World-renowned lyricist, author and Cornwall resident Sir Tim Rice, whose credits include Joseph and the Amazing Technicolour Dreamcoat, Jesus Christ Superstar, Evita, Chess, Aladdin and the Lion King, is backing Cornwall’s bid. In 2021 Sir Tim co-wrote a song called Gee Seven to mark the G7 summit coming to Cornwall. It received its world première in Truro Cathedral performed by the Truro Cathedral Choir and was eventually sung by 27,000 young voices in 31 countries to the G7 leaders. Sir Tim said: “Cornwall has such raw energy and creative ingenuity. I would love to see this channelled, barely tamed, into the year-long celebration that City of Culture would bring, drawing together our communities, young people and visitors, and enabling Cornwall’s cultural brilliance to be recognised and enjoyed way beyond the boundaries of this beautiful south-western outpost.”
Cornish broadcaster Petroc Trelawney said: “I am very excited about Cornwall’s bid for City of Culture 2025. Too many people, both here and across the Tamar, underestimate the cultural wealth ingrained in Cornwall.
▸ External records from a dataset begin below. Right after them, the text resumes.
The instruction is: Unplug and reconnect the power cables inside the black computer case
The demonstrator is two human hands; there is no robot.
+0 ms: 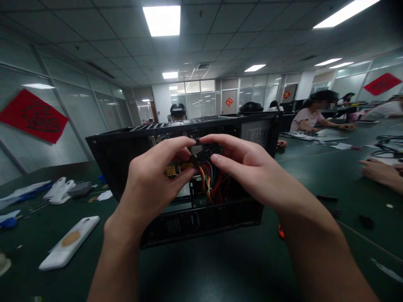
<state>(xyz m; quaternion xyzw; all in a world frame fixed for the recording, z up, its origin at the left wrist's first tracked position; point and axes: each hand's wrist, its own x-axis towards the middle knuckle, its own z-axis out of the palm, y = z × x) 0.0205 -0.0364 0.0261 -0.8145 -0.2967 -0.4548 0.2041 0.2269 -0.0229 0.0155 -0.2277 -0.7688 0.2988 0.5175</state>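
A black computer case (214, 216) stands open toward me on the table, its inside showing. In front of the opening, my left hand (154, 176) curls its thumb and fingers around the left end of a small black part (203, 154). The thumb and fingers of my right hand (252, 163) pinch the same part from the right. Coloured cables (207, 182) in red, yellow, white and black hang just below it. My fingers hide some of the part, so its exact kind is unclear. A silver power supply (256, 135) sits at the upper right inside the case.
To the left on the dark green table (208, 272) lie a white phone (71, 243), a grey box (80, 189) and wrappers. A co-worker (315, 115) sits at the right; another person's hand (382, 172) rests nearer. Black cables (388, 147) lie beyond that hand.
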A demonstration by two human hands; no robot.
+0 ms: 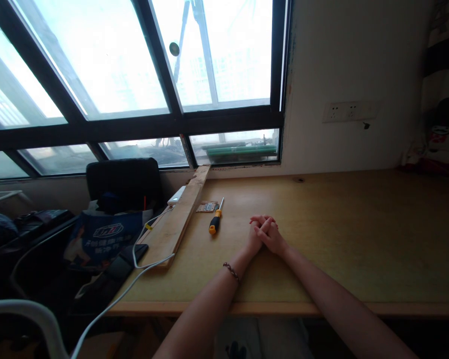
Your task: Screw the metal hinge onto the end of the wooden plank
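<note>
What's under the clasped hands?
Tabletop shows around the interlocked left hand and right hand. The patch directly beneath them is covered, so anything there can't be seen.

A dark-framed window fills the upper left, green tubes showing through its lower right pane, and a socket panel sits on the pale wall to its right. A wooden plank lies along the left side of the surface, with a white cable crossing its near end. Further left, a blue bag with printed lettering stands in front of a black chair.
</note>
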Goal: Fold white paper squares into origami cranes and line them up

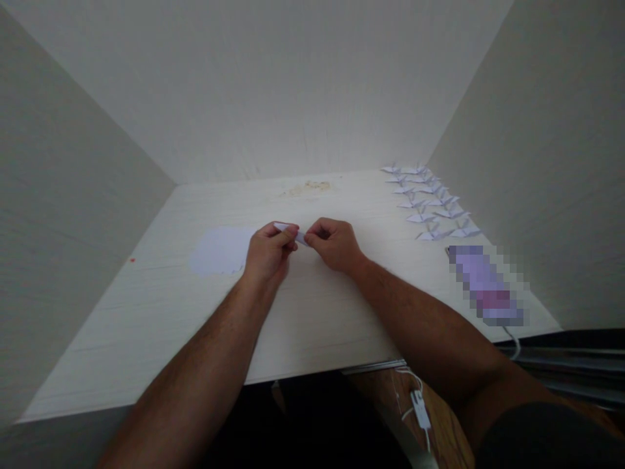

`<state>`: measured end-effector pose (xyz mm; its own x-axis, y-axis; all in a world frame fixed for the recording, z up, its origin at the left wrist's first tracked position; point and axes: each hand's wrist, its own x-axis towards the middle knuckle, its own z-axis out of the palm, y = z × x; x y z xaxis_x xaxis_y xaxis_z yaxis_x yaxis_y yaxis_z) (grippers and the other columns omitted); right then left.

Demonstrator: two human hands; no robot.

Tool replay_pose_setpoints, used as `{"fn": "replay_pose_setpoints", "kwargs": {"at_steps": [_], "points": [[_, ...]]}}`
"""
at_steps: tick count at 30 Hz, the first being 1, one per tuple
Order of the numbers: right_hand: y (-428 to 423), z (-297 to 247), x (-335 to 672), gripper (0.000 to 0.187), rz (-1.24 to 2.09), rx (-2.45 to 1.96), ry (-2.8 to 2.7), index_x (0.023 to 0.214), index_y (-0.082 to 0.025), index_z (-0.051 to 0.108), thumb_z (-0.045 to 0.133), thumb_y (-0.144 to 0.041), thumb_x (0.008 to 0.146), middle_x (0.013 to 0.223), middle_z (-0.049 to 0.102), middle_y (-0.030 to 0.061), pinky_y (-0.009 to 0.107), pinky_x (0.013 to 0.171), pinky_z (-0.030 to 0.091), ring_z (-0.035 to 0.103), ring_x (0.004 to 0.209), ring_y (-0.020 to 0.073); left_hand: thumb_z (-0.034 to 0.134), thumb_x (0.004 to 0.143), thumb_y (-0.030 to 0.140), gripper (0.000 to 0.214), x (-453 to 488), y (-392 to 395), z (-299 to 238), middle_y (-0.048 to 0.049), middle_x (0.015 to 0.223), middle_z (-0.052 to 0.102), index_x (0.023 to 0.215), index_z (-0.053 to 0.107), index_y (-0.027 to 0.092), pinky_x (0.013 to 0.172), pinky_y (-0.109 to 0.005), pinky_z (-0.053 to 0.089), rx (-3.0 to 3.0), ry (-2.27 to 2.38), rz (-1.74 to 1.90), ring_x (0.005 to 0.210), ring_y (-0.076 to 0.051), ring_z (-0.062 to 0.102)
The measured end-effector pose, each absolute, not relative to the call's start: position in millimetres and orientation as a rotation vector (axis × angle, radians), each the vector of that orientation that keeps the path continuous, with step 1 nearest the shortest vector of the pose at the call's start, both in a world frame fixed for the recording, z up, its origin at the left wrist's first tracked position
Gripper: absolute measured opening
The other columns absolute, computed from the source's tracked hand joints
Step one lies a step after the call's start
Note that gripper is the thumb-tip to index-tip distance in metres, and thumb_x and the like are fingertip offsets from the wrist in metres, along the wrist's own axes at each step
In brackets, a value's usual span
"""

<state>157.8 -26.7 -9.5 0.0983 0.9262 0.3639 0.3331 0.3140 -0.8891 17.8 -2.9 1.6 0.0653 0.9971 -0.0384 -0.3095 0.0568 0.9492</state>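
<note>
We have a small folded paper [301, 239] up between both hands, over the middle of the counter [325, 319]. Our left hand [268, 249] holds one end, thumb laid flat along the top and fingers curled beneath, so the grip there is closed on the paper. Our right hand [338, 245] pinches the other end in a narrow grip between thumb and fingertips. The light is dim and the piece is small, so we cannot fairly say how its folds run.

Just beside our left wrist, a spread of white sheets [215, 251] lies flat, partly covered by that hand. Further left, near the counter's edge, there is a small red spot [132, 260]. A brownish patch [317, 186] marks the surface near the back wall [293, 98].

To the far right, about a dozen paper cranes [450, 213] stand in two slanting rows close to the side wall [551, 156]. Nearer to us than the cranes lies a blurred-out oblong object [483, 283], with a pale cable [512, 342] at its near end. Below the counter, a white box with a cord [420, 409] shows above the brown wooden floor [445, 423].
</note>
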Motion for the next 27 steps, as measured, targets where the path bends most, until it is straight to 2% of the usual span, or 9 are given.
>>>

I was raised on the rich variety of art the county sustains – and I am ever stimulated and rewarded by it today. From world class-chamber music to thrilling visual art, from theatre that nurtures thought to a trad music scene that is continually reinventing itself, Cornwall has it all. With stunning light, open skies and sea, brilliant talent, and a knack for hosting and hospitality, Cornwall is a natural home to the arts. We should be shouting more loudly about what is going on here. Winning the City of Culture bid would shine a bright light on a place where the arts are open to one and all.”
Helen Glover MBE, double Olympic rowing champion and triple world champion, who was born in Cornwall and grew up in Penzance, said: “From gig rowing to rugby, sport is a vital part of Cornwall’s culture, and we’ve shown we can stage world class events like last year’s Tour of Britain. City of Culture status would be a huge boost for the county and I wish the bid every success.”
Maria Balshaw, Director of Tate and Chair of the National Museum Directors’ Council, said: “Tate St Ives has always celebrated Cornwall’s unique place in history, as a point of connection and exchange for many of the most innovative modern artists from across Britain and around the world. The legacy of those exchanges lives on today, inspiring new generations of artists and visitors, as well as fuelling a vibrant creative community in the region. Tate is proud to be part of that community and we would be delighted to use our national and international platform to help Cornwall achieve its ambitions for 2025 and beyond.”
Linda Taylor, Leader of Cornwall Council added: “Cornwall has a track record of putting on global events and welcoming guests from around the UK and the world. Last year’s Tour of Britain cycle race and G7 summit demonstrated what a great host Cornwall would make for UK City of Culture in 2025. The bid includes something for everyone and if successful, will be a great opportunity for communities all across Cornwall to engage in culture throughout the year.”
Sir Howard Panter, world-renowned theatre owner and producer, with over 40 years of experience in the arts and entertainment industry, said: “Cornwall is such a magnet for creatives and one of the most beautiful natural stages for performance. City of Culture would give Cornwall the cultural recognition it deserves and an opportunity for people at home and Cornish diaspora around the world to unite in shared experiences.”